Exercise directions
Among the entries below, please repeat exactly and only the lines from the line containing "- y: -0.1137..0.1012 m" to the line containing "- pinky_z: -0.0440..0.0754", both lines included.

[Source records]
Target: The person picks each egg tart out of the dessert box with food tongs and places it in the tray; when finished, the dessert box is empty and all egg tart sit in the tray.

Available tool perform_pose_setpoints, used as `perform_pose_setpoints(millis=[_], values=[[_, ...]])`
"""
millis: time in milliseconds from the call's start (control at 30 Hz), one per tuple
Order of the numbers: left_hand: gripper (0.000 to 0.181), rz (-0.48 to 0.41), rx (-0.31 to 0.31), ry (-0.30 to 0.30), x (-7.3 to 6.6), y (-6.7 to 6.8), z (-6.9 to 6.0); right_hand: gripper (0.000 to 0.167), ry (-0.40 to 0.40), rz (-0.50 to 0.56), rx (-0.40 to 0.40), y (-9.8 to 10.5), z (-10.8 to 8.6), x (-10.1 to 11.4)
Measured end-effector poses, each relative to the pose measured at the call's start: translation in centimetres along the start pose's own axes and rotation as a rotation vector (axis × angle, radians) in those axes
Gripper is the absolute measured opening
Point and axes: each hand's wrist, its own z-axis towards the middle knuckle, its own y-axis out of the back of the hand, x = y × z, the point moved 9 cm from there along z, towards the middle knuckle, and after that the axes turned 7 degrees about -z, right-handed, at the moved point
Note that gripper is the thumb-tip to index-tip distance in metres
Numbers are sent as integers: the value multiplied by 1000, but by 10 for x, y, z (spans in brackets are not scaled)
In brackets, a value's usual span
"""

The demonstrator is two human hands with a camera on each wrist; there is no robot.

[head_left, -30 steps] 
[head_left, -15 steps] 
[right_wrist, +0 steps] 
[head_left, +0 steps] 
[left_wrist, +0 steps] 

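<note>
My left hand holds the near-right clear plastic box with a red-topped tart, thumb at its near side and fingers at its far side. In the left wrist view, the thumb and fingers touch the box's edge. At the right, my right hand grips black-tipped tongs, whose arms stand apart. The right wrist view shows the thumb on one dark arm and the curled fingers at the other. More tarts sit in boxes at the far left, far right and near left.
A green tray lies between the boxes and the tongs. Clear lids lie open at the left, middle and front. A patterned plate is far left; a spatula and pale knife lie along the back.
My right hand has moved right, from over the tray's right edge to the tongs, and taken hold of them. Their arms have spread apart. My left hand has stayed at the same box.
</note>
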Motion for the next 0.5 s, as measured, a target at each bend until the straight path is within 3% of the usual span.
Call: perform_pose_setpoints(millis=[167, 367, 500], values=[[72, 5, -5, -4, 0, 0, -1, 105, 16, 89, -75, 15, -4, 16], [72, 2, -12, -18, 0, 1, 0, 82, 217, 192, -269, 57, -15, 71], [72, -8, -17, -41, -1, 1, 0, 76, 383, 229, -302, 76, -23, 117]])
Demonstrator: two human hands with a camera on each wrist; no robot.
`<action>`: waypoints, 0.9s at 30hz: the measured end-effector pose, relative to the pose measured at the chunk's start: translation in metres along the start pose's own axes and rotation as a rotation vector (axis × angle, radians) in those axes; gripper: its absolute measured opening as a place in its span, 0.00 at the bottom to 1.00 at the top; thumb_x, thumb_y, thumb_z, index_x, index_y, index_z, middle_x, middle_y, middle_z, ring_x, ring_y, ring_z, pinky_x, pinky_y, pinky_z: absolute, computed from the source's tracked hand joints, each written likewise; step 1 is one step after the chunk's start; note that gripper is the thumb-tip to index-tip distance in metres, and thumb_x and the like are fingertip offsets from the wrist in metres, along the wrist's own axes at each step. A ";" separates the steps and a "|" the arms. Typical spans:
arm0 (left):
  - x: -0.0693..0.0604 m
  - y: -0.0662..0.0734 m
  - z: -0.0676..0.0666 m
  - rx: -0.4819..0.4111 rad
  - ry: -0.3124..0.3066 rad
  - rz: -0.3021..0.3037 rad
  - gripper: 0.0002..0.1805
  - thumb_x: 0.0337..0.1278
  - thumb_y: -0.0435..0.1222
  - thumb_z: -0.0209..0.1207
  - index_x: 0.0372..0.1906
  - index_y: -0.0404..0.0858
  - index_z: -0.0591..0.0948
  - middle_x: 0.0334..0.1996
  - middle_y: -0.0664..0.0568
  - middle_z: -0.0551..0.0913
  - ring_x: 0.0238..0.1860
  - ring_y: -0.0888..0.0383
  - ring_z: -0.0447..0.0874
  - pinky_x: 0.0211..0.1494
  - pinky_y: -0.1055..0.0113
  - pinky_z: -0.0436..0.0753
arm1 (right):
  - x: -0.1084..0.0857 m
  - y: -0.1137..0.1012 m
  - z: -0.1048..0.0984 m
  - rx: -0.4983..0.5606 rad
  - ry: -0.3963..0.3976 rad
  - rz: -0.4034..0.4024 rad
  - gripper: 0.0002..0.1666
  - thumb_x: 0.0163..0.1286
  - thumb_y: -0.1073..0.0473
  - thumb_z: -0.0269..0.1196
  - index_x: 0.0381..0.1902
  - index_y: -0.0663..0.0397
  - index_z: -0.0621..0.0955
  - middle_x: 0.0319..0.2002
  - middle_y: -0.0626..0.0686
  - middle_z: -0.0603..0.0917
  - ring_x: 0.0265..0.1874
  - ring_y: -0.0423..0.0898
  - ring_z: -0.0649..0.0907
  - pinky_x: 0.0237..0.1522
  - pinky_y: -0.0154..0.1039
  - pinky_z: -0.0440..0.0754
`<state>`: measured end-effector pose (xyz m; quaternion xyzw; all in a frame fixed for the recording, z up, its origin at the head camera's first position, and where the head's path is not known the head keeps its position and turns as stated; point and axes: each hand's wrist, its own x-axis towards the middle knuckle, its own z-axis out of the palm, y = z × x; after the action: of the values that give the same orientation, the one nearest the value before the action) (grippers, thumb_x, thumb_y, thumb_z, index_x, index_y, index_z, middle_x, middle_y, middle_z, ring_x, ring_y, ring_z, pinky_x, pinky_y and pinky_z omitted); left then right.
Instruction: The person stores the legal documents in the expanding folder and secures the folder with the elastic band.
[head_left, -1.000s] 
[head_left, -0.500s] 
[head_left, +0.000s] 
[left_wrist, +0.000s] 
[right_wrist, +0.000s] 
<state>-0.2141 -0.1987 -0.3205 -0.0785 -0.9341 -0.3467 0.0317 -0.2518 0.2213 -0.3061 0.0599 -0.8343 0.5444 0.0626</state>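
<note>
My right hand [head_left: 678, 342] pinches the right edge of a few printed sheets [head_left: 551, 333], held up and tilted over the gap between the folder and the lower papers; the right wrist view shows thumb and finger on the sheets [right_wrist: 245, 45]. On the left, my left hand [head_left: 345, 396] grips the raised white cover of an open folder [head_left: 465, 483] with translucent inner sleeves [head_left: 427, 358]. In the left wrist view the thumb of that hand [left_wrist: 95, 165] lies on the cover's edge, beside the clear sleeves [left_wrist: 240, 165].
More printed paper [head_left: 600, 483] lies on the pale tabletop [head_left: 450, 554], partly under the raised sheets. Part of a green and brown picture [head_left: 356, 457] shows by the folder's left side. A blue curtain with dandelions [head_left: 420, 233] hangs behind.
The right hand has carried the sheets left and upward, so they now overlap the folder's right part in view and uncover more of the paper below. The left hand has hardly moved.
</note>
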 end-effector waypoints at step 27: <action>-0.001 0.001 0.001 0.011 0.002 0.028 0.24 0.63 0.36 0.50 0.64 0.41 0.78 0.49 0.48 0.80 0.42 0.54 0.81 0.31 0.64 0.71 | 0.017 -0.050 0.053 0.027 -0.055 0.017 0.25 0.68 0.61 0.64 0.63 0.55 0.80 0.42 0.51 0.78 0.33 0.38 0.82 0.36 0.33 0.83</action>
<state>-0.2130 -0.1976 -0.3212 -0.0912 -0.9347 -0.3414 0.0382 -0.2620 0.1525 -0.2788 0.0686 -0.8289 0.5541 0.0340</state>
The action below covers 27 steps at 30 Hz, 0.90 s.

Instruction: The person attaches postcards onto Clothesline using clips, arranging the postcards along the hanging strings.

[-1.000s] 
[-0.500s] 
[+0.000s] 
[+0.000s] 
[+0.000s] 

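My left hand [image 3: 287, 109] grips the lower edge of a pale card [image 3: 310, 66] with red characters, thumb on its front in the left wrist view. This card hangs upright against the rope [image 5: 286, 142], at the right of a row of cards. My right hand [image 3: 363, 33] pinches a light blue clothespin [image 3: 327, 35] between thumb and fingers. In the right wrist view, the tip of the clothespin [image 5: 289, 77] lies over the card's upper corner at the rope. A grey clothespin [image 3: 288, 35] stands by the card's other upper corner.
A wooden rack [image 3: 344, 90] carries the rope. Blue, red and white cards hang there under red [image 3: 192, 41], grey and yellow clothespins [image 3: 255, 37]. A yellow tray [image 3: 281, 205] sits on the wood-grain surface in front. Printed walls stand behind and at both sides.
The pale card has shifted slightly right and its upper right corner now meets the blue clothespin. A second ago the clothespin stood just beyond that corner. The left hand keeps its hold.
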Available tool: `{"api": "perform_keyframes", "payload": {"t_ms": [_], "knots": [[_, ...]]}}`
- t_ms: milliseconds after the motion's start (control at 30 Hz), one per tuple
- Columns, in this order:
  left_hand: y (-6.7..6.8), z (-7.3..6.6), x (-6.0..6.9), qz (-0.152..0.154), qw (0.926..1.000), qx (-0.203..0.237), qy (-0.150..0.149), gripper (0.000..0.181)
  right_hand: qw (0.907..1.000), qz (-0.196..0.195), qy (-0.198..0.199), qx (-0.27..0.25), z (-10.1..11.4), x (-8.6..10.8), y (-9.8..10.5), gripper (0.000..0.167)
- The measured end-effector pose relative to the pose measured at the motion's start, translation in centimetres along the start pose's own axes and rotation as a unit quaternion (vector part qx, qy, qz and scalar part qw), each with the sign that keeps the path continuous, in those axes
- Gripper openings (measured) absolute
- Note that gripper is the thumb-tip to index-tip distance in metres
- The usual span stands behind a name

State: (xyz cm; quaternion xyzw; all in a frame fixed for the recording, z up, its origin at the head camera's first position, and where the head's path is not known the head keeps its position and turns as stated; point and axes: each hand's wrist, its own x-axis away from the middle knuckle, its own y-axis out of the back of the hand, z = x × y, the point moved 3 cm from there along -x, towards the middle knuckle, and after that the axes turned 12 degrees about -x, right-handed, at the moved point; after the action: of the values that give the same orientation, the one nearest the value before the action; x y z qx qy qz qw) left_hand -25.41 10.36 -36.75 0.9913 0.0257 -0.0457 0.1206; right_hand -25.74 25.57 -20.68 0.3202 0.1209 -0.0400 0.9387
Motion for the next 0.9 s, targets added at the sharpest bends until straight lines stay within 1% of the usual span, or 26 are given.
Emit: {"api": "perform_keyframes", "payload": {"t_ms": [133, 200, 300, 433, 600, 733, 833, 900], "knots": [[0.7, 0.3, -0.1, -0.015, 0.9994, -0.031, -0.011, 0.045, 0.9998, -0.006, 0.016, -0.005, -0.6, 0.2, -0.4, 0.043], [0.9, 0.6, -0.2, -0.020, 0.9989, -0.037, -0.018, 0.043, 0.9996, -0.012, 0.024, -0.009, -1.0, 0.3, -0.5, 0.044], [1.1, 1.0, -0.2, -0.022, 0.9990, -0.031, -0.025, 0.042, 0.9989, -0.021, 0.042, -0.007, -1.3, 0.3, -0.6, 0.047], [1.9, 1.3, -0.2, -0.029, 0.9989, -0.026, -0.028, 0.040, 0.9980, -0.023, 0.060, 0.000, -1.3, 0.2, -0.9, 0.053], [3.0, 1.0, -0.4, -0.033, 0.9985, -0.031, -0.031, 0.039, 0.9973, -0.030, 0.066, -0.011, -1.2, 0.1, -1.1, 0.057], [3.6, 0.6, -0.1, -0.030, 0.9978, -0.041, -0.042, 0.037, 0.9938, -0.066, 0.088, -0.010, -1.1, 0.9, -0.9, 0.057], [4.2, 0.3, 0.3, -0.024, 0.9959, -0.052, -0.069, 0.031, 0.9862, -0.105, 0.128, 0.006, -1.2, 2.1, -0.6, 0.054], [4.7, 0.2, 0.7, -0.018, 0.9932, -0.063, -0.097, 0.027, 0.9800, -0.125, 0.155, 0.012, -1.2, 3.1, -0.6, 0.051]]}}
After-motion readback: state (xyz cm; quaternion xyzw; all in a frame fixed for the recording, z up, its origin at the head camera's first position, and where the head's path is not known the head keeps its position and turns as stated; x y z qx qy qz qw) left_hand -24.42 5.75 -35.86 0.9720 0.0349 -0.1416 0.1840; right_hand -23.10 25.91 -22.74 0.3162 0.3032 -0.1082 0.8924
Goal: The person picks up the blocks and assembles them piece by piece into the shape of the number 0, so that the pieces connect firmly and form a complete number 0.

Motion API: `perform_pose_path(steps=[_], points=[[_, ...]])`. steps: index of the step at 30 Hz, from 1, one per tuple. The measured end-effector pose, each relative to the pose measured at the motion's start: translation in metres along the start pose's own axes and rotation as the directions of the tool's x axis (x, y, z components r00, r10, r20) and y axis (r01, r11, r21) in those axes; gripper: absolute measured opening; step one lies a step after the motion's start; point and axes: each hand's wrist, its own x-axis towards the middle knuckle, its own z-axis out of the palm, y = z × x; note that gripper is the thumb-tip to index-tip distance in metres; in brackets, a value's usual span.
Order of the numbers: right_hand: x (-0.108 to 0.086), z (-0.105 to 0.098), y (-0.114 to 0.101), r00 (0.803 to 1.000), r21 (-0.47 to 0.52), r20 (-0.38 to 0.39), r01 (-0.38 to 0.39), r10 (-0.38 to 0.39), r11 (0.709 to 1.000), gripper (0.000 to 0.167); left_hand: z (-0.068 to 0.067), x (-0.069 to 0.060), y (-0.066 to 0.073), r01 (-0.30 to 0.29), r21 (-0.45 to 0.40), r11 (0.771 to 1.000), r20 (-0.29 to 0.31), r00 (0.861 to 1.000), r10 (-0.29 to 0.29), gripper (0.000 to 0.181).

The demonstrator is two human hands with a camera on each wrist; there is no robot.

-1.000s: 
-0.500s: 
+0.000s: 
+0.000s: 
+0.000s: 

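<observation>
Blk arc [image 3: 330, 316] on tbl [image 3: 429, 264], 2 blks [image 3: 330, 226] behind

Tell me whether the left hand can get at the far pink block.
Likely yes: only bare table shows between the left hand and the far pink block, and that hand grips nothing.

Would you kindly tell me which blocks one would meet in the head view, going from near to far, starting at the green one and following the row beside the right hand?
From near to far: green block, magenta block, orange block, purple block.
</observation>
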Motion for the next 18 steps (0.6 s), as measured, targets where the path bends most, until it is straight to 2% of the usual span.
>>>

Solution to the exercise
  - y: -0.1137..0.1012 m
  - z: -0.1048..0.0984 m
  - rx: -0.4983..0.5606 rad
  - ry: -0.3963..0.3976 rad
  - rz: -0.4034..0.4024 rad
  - gripper: 0.0002..0.1666
  - thumb_x: 0.0163..0.1286
  - thumb_y: -0.1073..0.0473
  - thumb_z: -0.0269..0.1196
  - index_x: 0.0381..0.1902
  - index_y: -0.0663..0.0397
  - index_z: -0.0621..0.0955
  - middle_x: 0.0319..0.2002
  - middle_y: -0.0626..0.0686
  - middle_z: -0.0603..0.0917
  - ring_x: 0.0265..0.1874
  - ring_y: -0.0423..0.0898
  - ring_z: -0.0649..0.0907
  - pinky_x: 0.0237..0.1522
  - pinky_y: -0.0154..0.1039
  - pinky_z: -0.0440..0.0754

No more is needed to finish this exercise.